US 12,265,612 B2
Method for identifying vulnerabilities in computer program code and a system thereof
Anton Duppils, Södra Sandby (SE); Magnus Tullberg, Lund (SE); and Carl Emil Orm Wåreus, Lund (SE)
Assigned to DEBRICKED AB, (SE)
Appl. No. 17/759,019
Filed by debricked AB, Malmö (SE)
PCT Filed Jan. 22, 2021, PCT No. PCT/EP2021/051488
§ 371(c)(1), (2) Date Jul. 18, 2022,
PCT Pub. No. WO2021/148625, PCT Pub. Date Jul. 29, 2021.
Claims priority of application No. 2050062-5 (SE), filed on Jan. 23, 2020.
Prior Publication US 2023/0036159 A1, Feb. 2, 2023
Int. Cl. G06F 21/00 (2013.01); G06F 18/21 (2023.01); G06F 18/214 (2023.01); G06F 21/55 (2013.01)

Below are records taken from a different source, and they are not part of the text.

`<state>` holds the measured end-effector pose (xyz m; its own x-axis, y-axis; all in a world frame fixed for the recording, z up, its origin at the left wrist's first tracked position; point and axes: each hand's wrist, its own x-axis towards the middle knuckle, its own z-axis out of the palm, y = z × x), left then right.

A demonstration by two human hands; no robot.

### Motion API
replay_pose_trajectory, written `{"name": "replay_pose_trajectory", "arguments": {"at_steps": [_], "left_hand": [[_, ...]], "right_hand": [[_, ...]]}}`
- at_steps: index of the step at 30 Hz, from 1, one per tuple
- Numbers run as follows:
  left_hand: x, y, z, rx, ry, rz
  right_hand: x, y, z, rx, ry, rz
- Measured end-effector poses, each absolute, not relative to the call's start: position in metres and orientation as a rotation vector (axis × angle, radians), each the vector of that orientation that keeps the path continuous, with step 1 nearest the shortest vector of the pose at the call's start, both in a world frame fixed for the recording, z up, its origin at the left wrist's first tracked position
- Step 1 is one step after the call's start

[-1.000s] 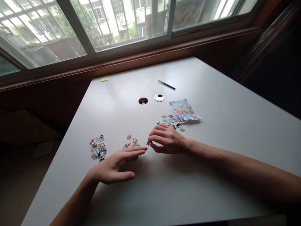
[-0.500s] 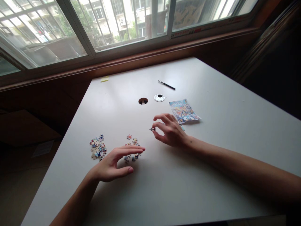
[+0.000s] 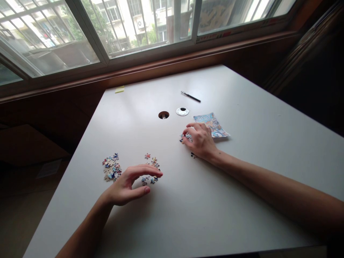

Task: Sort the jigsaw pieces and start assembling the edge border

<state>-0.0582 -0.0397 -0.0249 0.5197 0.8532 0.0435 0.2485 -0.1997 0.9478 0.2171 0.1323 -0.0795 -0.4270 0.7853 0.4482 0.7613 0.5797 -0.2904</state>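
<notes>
My right hand pinches a small jigsaw puzzle piece between thumb and finger. It is low over a few loose pieces that its fingers partly cover, beside the printed picture sheet. A dark puzzle piece lies just under the wrist side of that hand. With thumb and fingers apart, my left hand hovers by a loose group of puzzle pieces and hides some of them. Farther left sits a denser pile of puzzle pieces.
The white table has a round cable hole with its silver cover lying beside it. Behind them is a black pen. A yellow sticky note sits at the far left edge, near the barred window.
My right hand has moved right and away from me with the puzzle piece, to the loose pieces by the sheet. My left hand has shifted only slightly and stays open.
</notes>
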Motion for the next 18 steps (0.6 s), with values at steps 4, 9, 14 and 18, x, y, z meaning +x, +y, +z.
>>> {"name": "replay_pose_trajectory", "arguments": {"at_steps": [4, 9, 14, 18], "left_hand": [[-0.0577, -0.0405, -0.0237, 1.710, 0.937, 0.740], [-0.0567, -0.0401, -0.0223, 1.702, 0.926, 0.734], [-0.0564, -0.0400, -0.0212, 1.700, 0.915, 0.728], [-0.0558, -0.0400, -0.0213, 1.695, 0.914, 0.726]], "right_hand": [[0.2171, 0.1342, -0.0808, -1.253, -2.260, 0.087], [0.2165, 0.1343, -0.0784, -1.279, -2.248, 0.135], [0.2158, 0.1338, -0.0769, -1.302, -2.254, 0.146], [0.2156, 0.1338, -0.0774, -1.310, -2.261, 0.157]]}}
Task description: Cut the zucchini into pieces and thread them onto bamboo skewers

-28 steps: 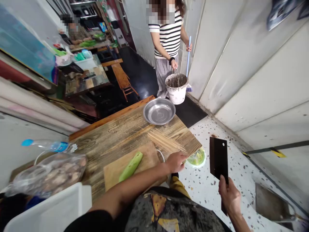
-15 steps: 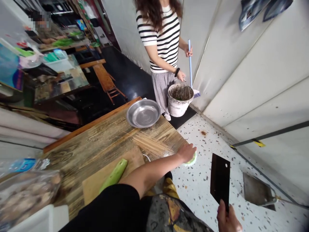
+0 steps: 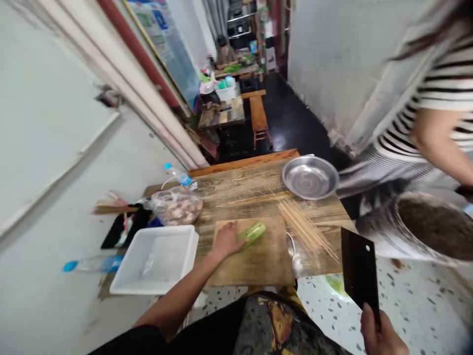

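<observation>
Wooden surface [image 3: 240, 190], mid-frame: left grip [image 3: 225, 241] lay open on a green vegetable piece [image 3: 254, 230]; right grip [image 3: 380, 336], cropped lower right, clenched a black rectangular cleaver [image 3: 359, 271], handle hidden.

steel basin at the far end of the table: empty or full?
Empty. The steel basin shows only its bare, shiny bottom; nothing lies in it.

green gourd [image 3: 252, 231], black cleaver [image 3: 359, 274]
</observation>
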`<state>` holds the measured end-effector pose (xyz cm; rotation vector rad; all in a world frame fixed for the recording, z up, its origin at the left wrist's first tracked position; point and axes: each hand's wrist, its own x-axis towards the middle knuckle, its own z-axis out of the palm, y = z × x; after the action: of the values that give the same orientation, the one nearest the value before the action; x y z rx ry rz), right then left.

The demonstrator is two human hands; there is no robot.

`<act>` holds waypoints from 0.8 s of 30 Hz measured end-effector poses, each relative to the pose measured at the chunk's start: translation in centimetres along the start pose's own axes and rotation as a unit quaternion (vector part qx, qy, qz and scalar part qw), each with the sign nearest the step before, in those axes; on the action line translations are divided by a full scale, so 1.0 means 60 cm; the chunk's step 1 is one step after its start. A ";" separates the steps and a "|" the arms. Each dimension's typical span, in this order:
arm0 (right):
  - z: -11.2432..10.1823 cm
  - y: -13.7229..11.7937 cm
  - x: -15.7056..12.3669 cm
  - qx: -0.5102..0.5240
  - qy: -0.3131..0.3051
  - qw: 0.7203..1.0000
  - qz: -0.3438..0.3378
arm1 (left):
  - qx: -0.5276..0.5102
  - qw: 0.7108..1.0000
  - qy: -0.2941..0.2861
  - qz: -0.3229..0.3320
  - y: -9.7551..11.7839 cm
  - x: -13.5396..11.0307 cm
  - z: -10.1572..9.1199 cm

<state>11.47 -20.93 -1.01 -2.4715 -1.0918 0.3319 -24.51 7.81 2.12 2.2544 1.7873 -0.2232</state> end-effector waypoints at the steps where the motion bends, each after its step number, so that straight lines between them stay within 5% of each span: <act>1: 0.002 -0.028 0.015 0.001 -0.020 1.000 -0.005 | -0.006 1.000 -0.023 0.004 -0.002 -0.008 0.013; 6: 0.038 -0.133 0.041 -0.005 -0.052 0.992 -0.110 | -0.059 0.995 -0.080 -0.031 0.012 -0.016 0.051; 10: 0.069 -0.165 0.033 -0.013 -0.067 0.972 -0.226 | -0.203 0.969 -0.088 -0.107 0.016 -0.042 0.060; 13: 0.076 -0.177 0.024 -0.028 -0.091 0.956 -0.277 | -0.229 0.965 -0.077 -0.106 0.021 -0.078 0.061; 15: 0.077 -0.183 0.020 -0.042 -0.114 0.950 -0.288 | -0.168 0.982 -0.055 -0.068 0.019 -0.086 0.054; 19: 0.086 -0.199 0.021 -0.065 -0.150 0.950 -0.265 | -0.062 0.990 0.007 0.129 0.004 -0.033 0.032; 24: 0.098 -0.239 0.022 -0.123 -0.219 0.942 -0.223 | -0.036 0.976 -0.108 0.187 0.006 0.038 0.033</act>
<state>0.84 -9.63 0.38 -2.3110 -1.9371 0.6549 -23.54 9.29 -0.36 2.3575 1.2178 -0.3099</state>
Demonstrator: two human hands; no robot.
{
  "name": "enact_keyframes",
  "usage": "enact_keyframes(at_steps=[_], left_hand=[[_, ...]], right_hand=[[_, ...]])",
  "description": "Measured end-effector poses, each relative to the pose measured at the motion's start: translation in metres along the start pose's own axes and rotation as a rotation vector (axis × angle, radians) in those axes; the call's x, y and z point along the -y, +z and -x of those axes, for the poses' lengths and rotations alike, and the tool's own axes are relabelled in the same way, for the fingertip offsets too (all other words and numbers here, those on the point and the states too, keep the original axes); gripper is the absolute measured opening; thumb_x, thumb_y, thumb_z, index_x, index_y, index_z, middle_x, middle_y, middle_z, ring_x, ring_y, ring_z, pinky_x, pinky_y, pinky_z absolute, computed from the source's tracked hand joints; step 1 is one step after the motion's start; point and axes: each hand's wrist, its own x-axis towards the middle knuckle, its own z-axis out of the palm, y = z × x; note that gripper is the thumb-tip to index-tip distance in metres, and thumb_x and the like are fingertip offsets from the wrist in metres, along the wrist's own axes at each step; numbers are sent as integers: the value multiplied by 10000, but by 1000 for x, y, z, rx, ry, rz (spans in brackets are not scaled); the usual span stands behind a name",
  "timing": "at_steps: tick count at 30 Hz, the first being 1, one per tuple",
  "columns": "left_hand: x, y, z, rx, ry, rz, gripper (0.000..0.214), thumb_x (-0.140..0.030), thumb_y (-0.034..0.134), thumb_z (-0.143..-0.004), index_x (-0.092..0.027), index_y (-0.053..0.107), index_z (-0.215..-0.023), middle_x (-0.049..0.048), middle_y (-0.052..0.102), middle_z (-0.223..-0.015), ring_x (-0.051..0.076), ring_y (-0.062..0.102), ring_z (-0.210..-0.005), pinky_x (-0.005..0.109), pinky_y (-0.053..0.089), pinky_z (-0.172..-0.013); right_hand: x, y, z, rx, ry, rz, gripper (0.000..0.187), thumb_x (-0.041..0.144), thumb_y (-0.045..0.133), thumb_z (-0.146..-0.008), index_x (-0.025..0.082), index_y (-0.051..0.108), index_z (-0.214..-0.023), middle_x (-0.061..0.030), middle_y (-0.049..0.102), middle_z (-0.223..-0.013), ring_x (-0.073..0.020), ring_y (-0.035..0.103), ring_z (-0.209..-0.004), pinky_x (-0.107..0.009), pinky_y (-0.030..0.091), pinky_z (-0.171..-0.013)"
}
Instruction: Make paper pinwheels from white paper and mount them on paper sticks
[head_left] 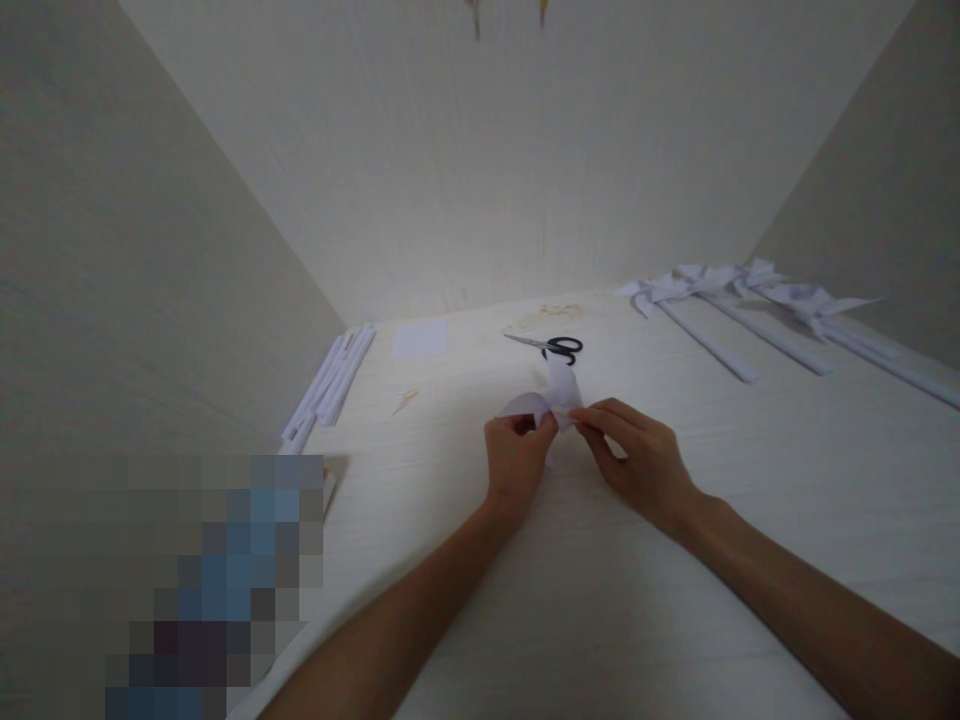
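A white paper pinwheel is held up off the table near the middle, its blades curled in toward the centre. My left hand pinches the folded paper from the left and below. From the right, my right hand closes thumb and forefinger on a thin pale stick at the pinwheel's centre; whether its tip goes through the paper I cannot tell. Just beyond the pinwheel lie scissors with black handles, blades pointing left.
Several finished pinwheels on rolled paper sticks lie at the right. Rolled paper tubes are stacked at the left, beside a square paper sheet. Small wooden sticks and pale scraps are scattered about. Walls enclose the table's back and sides.
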Motion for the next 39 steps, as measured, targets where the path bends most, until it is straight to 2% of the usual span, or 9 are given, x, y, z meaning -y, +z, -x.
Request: enact_keyframes(at_steps=[5,12,18,29,39], left_hand=[[1,-1,-1,-27,-26,36,219,-295,571,-597,-125,542,-464,-44,413,-443,53,331,-412,186,254,-396],[0,-3,-1,-22,-51,60,236,-298,571,-608,-125,525,-455,-42,408,-436,48,321,-401,182,238,-381],[3,-2,-2,-25,-54,85,196,-290,571,-608,-117,576,-516,-11,497,-510,65,396,-447,193,308,-424],[2,0,1,-48,-4,25,192,-278,559,-612,-122,580,-501,-21,485,-493,66,396,-447,187,298,-415],[1,-1,1,-98,130,-97,158,-234,532,-627,-126,593,-528,-3,538,-555,91,479,-525,203,365,-498]], right_hand=[[3,-1,-3,-45,115,-30,148,113,447,-765,176,579,-787,-35,570,-679,-128,536,-614,-259,450,-562],[3,-1,-5,-73,178,-38,106,115,472,-747,154,571,-738,-33,565,-644,-120,513,-574,-254,430,-552],[2,0,-4,-72,257,-94,112,129,471,-737,173,574,-730,-18,559,-625,-123,512,-561,-255,426,-535],[1,-1,-5,-47,268,-96,107,140,477,-736,177,577,-725,-18,556,-614,-126,514,-557,-259,432,-536],[3,0,-5,-19,155,-51,130,125,463,-747,164,583,-715,-17,538,-598,-113,496,-536,-244,416,-516]])
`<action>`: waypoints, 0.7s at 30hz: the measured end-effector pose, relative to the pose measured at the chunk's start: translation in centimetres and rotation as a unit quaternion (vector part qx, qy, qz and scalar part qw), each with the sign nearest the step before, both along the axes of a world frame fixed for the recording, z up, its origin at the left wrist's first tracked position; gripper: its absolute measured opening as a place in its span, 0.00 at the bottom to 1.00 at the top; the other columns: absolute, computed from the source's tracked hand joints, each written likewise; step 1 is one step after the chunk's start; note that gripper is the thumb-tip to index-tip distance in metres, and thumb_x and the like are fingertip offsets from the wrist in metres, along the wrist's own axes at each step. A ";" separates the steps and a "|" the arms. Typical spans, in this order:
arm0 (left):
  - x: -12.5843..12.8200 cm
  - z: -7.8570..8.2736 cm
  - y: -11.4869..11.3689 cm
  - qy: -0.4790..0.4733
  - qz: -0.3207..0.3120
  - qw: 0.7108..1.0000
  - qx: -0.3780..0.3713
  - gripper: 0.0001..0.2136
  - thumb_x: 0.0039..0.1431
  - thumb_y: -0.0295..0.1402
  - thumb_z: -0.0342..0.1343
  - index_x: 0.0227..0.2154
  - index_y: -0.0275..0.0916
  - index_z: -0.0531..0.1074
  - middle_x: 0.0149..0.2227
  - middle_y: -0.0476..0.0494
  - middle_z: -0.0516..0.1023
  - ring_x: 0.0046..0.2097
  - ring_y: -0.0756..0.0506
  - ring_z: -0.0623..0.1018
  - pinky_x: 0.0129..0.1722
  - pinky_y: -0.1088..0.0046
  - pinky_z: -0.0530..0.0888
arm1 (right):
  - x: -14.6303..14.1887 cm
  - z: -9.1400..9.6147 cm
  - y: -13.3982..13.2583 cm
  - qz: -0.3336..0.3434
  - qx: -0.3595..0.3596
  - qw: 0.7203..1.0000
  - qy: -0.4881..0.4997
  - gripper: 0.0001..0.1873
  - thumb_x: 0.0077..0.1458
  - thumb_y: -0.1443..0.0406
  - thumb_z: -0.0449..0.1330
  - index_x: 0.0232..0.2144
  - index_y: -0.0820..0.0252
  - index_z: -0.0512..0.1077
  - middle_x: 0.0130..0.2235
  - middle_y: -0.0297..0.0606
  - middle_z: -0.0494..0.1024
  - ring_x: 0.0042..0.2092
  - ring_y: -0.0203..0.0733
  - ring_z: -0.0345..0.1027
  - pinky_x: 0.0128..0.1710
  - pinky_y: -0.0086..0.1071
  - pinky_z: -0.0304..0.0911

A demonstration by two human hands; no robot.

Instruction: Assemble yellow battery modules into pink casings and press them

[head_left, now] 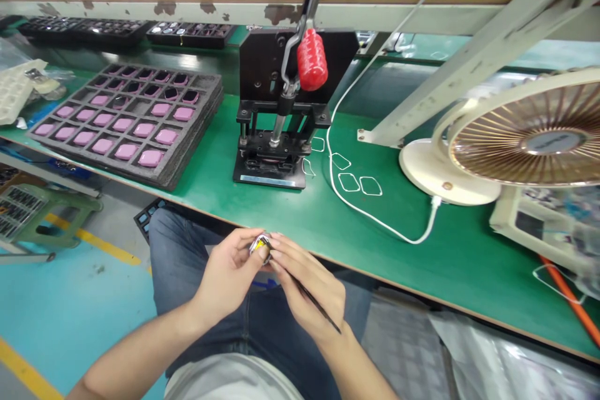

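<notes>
Just off the bench's front edge, above my lap, my left hand [230, 269] grips a small watch case [260, 245] with something yellow inside. Its thumb presses on the near side of the case. A thin dark stick-like tool [313, 300] lies along the palm of my right hand [312, 281], its far end pointing back toward my wrist. The tool's tip and the right fingertips meet at the case's right side, where fingers partly hide them. I cannot make out the exact kind of tool.
On the green bench [206, 200] stands a black hand press [274, 137] with a red-handled lever [312, 59]. Left is a foam tray [194, 125] of pink and dark watch pieces. Right are white gasket-like frames [349, 182], a white cable [365, 215] and a fan [529, 137].
</notes>
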State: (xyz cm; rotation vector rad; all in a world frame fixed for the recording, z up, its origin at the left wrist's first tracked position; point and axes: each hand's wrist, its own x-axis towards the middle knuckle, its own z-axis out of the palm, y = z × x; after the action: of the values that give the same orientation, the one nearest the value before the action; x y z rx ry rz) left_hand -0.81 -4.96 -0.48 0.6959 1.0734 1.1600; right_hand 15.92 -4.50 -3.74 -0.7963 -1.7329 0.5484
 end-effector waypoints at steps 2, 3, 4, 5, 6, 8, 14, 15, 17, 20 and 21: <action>0.0 -0.2 -0.1 0.007 -0.001 1.000 0.008 0.16 0.62 0.38 0.72 0.49 0.39 0.80 0.51 0.37 0.87 0.49 0.42 0.87 0.45 0.69 0.86 | 0.0 -0.1 0.0 0.003 -0.001 1.000 0.001 0.30 0.62 0.80 0.65 0.61 0.51 0.78 0.57 0.41 0.83 0.60 0.54 0.79 0.60 0.53 0.79; 0.0 -0.3 -0.2 0.010 -0.001 1.000 0.011 0.15 0.63 0.38 0.71 0.49 0.39 0.80 0.52 0.37 0.86 0.50 0.42 0.87 0.47 0.68 0.86 | 0.0 -0.1 0.0 0.004 -0.002 1.000 0.002 0.30 0.62 0.80 0.65 0.61 0.51 0.78 0.57 0.41 0.83 0.60 0.54 0.79 0.61 0.53 0.79; 0.0 -0.4 -0.2 0.014 0.000 1.000 0.014 0.15 0.63 0.37 0.71 0.50 0.39 0.80 0.52 0.37 0.86 0.50 0.41 0.87 0.47 0.68 0.86 | 0.0 -0.1 0.0 0.006 -0.002 1.000 0.002 0.30 0.62 0.80 0.65 0.61 0.51 0.78 0.57 0.41 0.83 0.60 0.55 0.79 0.61 0.53 0.79; 0.0 -0.5 -0.3 0.019 0.001 1.000 0.017 0.15 0.64 0.37 0.70 0.50 0.39 0.80 0.53 0.37 0.86 0.51 0.41 0.87 0.48 0.67 0.86 | 0.0 -0.1 0.0 0.008 -0.002 1.000 0.001 0.30 0.62 0.81 0.66 0.61 0.51 0.78 0.57 0.41 0.83 0.60 0.55 0.78 0.61 0.53 0.79; 0.0 -0.5 -0.3 0.024 0.004 0.999 0.021 0.14 0.64 0.37 0.70 0.50 0.39 0.80 0.53 0.37 0.86 0.51 0.41 0.87 0.48 0.67 0.86 | 0.0 -0.2 0.0 0.010 -0.001 1.000 0.000 0.30 0.62 0.81 0.65 0.61 0.51 0.78 0.58 0.41 0.83 0.60 0.55 0.78 0.61 0.53 0.79; 0.0 -0.6 -0.4 0.034 0.009 0.999 0.029 0.14 0.64 0.37 0.70 0.50 0.39 0.80 0.52 0.37 0.86 0.51 0.41 0.87 0.49 0.67 0.86 | 0.0 -0.3 0.0 0.014 0.003 1.000 -0.003 0.31 0.61 0.81 0.65 0.61 0.52 0.78 0.58 0.42 0.83 0.61 0.55 0.78 0.61 0.52 0.79; 0.0 -0.5 -0.3 0.021 0.009 1.000 0.018 0.17 0.62 0.39 0.72 0.50 0.38 0.80 0.51 0.37 0.87 0.49 0.42 0.87 0.47 0.69 0.86 | 0.0 -1.0 -0.2 0.021 0.029 0.999 -0.011 0.34 0.61 0.83 0.65 0.64 0.52 0.76 0.60 0.44 0.81 0.63 0.57 0.76 0.59 0.53 0.80; 0.0 -0.5 -0.3 0.013 0.005 1.000 0.009 0.18 0.61 0.40 0.72 0.50 0.38 0.79 0.51 0.37 0.87 0.48 0.42 0.87 0.45 0.69 0.86 | 0.0 -1.2 -0.3 0.021 0.033 0.999 -0.012 0.34 0.61 0.83 0.64 0.65 0.52 0.75 0.60 0.45 0.81 0.63 0.57 0.75 0.59 0.54 0.80; -0.2 -0.4 -0.1 -0.005 -0.006 1.000 -0.015 0.18 0.60 0.40 0.73 0.50 0.38 0.79 0.50 0.37 0.87 0.46 0.42 0.87 0.42 0.68 0.86 | 0.0 -1.5 -0.2 0.015 0.038 0.999 -0.009 0.35 0.62 0.83 0.64 0.65 0.52 0.75 0.61 0.45 0.80 0.63 0.58 0.75 0.59 0.55 0.80; -0.6 -0.3 0.0 -0.055 -0.035 0.997 -0.036 0.20 0.59 0.37 0.74 0.51 0.38 0.80 0.52 0.37 0.86 0.46 0.42 0.86 0.44 0.65 0.87 | -0.1 -1.8 -0.1 -0.013 0.041 0.999 0.002 0.34 0.62 0.82 0.64 0.64 0.50 0.76 0.60 0.43 0.81 0.61 0.56 0.77 0.59 0.54 0.80; -0.7 -0.3 0.1 -0.078 -0.047 0.995 -0.041 0.20 0.59 0.37 0.74 0.52 0.38 0.80 0.53 0.37 0.85 0.48 0.42 0.86 0.46 0.64 0.86 | -0.1 -1.9 -0.2 -0.021 0.042 0.999 0.010 0.33 0.61 0.82 0.64 0.63 0.50 0.77 0.59 0.42 0.82 0.61 0.56 0.78 0.59 0.54 0.80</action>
State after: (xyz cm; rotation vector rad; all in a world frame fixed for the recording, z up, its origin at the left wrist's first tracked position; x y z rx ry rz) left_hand -1.54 -4.82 -0.78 0.5759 0.9414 1.0654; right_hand 15.80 -4.65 -5.63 -0.7651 -1.7061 0.4503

CPC G06F 21/554 (2013.01) [G06F 18/214 (2023.01); G06F 18/2178 (2023.01); G06F 21/552 (2013.01)] 20 Claims
OG exemplary drawing
 
1. A method for identifying vulnerabilities in computer program code, said method comprising
forming a training data set using semi-supervised learning (SSL) comprising the sub-steps of
receiving labeled text data from a first database set, wherein the labeled text data comprises input (x) and label (y),
receiving unlabeled text data from a second database set wherein the unlabeled text data comprises the input (x), and wherein the unlabeled text data comprises sets of posts generated by a plurality of users,
tokenizing at least one of the labeled text data an unlabeled text data to form a plurality of tokens;
removing from the plurality of tokens a set of noise tokens to form a filtered set of tokens, a frequency of occurrence of the set of noise tokens causing random noise in the training data;
combining the unlabeled text data and the labeled text data into the training data set, the training data set comprising the filtered set of tokens but excluding the set of noise tokens,
training a model based on the training data set comprising the sub-step of minimizing a loss function (L) of the training set, wherein the loss function comprises parameters (Θ) used in the model,
applying the model on the computer program code such that the vulnerabilities are identified.